Statement on the Health and Social Care Service Renewal Framework (SRF) 2025-35

Adults

8 July 2025

As the professional association for social work leaders in Scotland, we must note deep concern at the content and development process of the Health & Social Care Service Renewal Framework (SRF) 2025–2035, jointly published by the Scottish Government and COSLA. While the ambition to improve the sustainability, efficiency, and quality of Scotland’s health and care system is welcome, the Framework overwhelmingly prioritises the NHS and continues to marginalise the essential contributions of social work and social care.

As a committed stakeholder working to support and improve outcomes across the social work, social care, and health landscape, we find it particularly disheartening that Social Work Scotland – both our core team and our membership – were given no opportunity to contribute to the development of this document. Beyond its brief introduction at the COSLA Health & Social Care Board and Mental Health Stakeholders Group, there was no engagement with us during its drafting. Indeed, we were not even made aware of its scheduled publication. This lack of inclusion is not only disappointing; it undermines the very principles of collaboration and integration which the Framework claims to uphold.

The Framework fails to treat social care and social work as equal partners in the reform of health and care. While it gestures toward person-centred support and community-based approaches, it is telling – and troubling – that there is no mention of the Social Care (Self-Directed Support) (Scotland) Act 2013. This legislation is foundational to delivering choice and control in social care, yet it is entirely absent, raising real concerns that the principles of choice and control are being interpreted narrowly through a healthcare lens.

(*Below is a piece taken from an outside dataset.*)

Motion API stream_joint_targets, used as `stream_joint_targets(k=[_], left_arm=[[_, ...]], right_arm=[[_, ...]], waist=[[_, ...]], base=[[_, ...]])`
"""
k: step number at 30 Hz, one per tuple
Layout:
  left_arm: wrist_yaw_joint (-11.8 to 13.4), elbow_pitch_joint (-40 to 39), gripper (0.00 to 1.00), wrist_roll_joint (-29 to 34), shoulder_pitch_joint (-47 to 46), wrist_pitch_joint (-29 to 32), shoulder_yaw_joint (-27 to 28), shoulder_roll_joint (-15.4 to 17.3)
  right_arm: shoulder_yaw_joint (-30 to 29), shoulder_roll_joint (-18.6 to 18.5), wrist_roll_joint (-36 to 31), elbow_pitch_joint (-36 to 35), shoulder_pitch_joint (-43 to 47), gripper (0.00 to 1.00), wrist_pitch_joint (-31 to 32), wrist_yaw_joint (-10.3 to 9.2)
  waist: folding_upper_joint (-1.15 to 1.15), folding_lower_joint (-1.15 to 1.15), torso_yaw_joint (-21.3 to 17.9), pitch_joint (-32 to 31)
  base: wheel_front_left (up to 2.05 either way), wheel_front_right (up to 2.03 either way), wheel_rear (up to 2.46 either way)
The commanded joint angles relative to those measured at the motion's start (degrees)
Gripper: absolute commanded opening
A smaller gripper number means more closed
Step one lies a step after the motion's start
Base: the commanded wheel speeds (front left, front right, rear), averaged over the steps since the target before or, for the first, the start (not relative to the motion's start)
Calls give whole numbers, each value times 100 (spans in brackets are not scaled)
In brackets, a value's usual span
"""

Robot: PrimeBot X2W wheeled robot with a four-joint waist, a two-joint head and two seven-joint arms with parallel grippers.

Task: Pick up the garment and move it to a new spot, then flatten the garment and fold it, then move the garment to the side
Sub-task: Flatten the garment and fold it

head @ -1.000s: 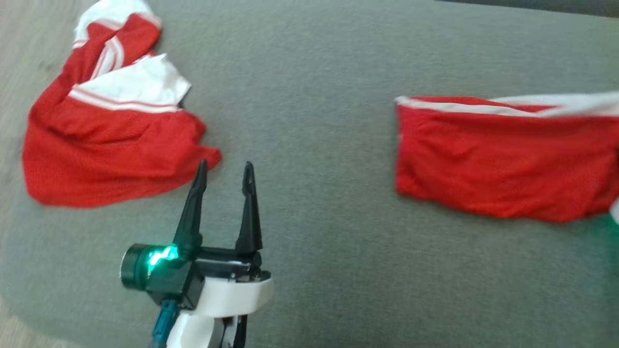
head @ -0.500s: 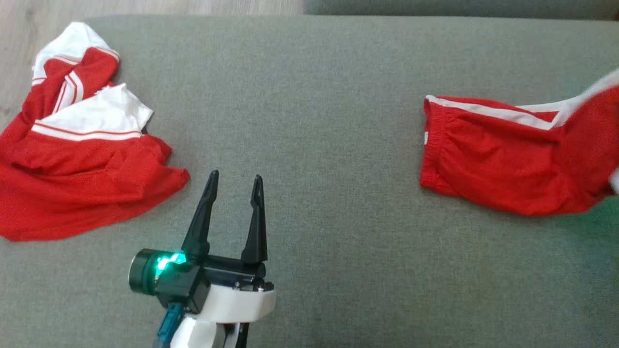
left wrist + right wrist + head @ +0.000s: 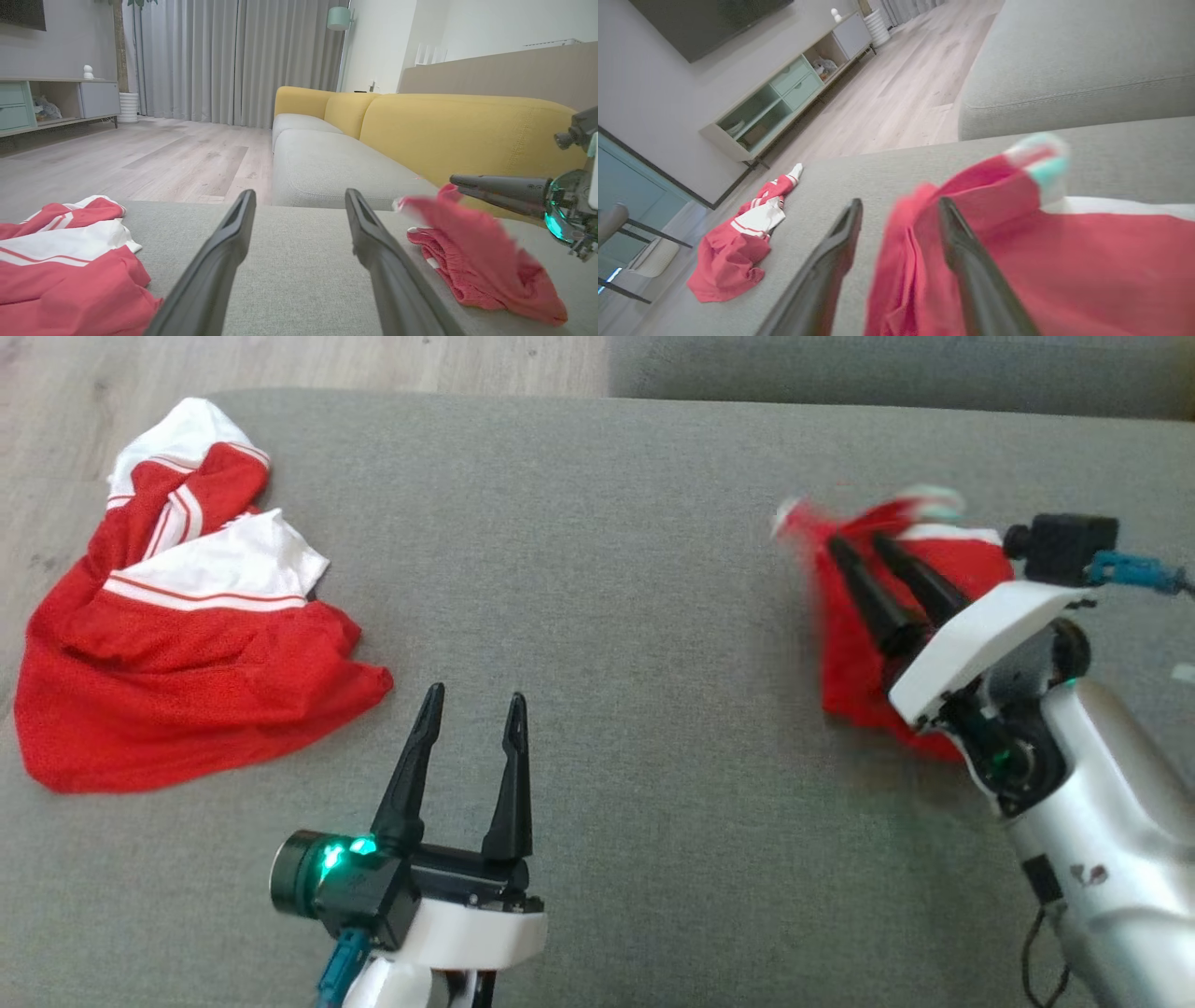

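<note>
R fingers (image 3: pixel 866 590) are sitting apart against blurred red garment (image 3: pixel 850 663) on grey sofa (image 3: pixel 607 569); L fingers (image 3: pixel 417 756) are gaping wide, empty.

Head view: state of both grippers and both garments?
Shorts: bunched, partly lifted, blurred.
Jersey: crumpled, lying at the cushion's left edge.
Left gripper: open, empty, over the cushion.
Right gripper: open, the shorts' cloth draped against one finger.

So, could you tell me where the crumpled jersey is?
Head view: the jersey lies at the left edge of the grey cushion, beyond the left gripper.
</note>
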Motion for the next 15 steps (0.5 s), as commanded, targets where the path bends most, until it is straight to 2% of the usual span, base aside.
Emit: stream_joint_targets(k=[1,4,9,15], left_arm=[[49,-163,100,-35,-53,-29,149,17],[61,-140,100,-32,9,-29,191,17],[37,-135,100,17,143,-29,298,17],[122,-245,100,98,306,-29,525,17]], right_arm=[[-23,25,-4,-301,77,100,-76,-4],[-127,-4,-53,-598,294,100,-125,-4],[-535,-370,-447,-945,826,100,-420,-4],[-1203,-474,-834,-1257,1648,100,-1296,-4]], waist=[[0,0,41,-43],[0,0,74,-130],[0,0,112,-278],[0,0,83,-412]], base=[[0,0,0],[0,0,0],[0,0,0],[0,0,0]])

In the two SRF-related presentations attended by Social Work Scotland, NHS Boards were consistently profiled by Scottish Government officials as key stakeholders and referenced separately from Integration Authorities and Health and Social Care Partnerships. This raises questions about whether NHS Boards are now being treated as primary actors in spaces where Local Authorities have statutory parity. Moreover, repeated references in the document to “the social care system” are conceptually flawed; unlike the NHS, social care does not exist as a single system but as a diverse and complex set of services, often locally commissioned and community-delivered. Framing it as if it operates in the same way as the NHS is misleading and unhelpful.

The imbalance in the Framework stands in direct contradiction to other key Scottish Government policies. The Programme for Government 2025–26 pledges to reform public services through prevention and person-centred, outcomes-focused approaches. The Population Health Framework stresses the importance of tackling the social determinants of health. And the Operational Improvement Plan highlights the need for cross-system collaboration and integrated improvement. Yet the SRF reinforces silos and elevates medicalised, acute-focused solutions – undermining the delivery of these national ambitions.

Social work, rooted in principles of early intervention, empowerment, and community connection, is crucial to any meaningful reform of public services. Without proper visibility, investment, and strategic positioning of social work and social care in the SRF, its stated aim of transforming Scotland’s health and care landscape simply cannot be achieved.  If the intention of the Framework is to focus on NHS service improvement, then it should be framed transparently and explicitly as such – and we would support that. But we cannot endorse a Framework that purports to set direction for all of health and social care while offering, at best, tokenistic consideration of key sectors and professions.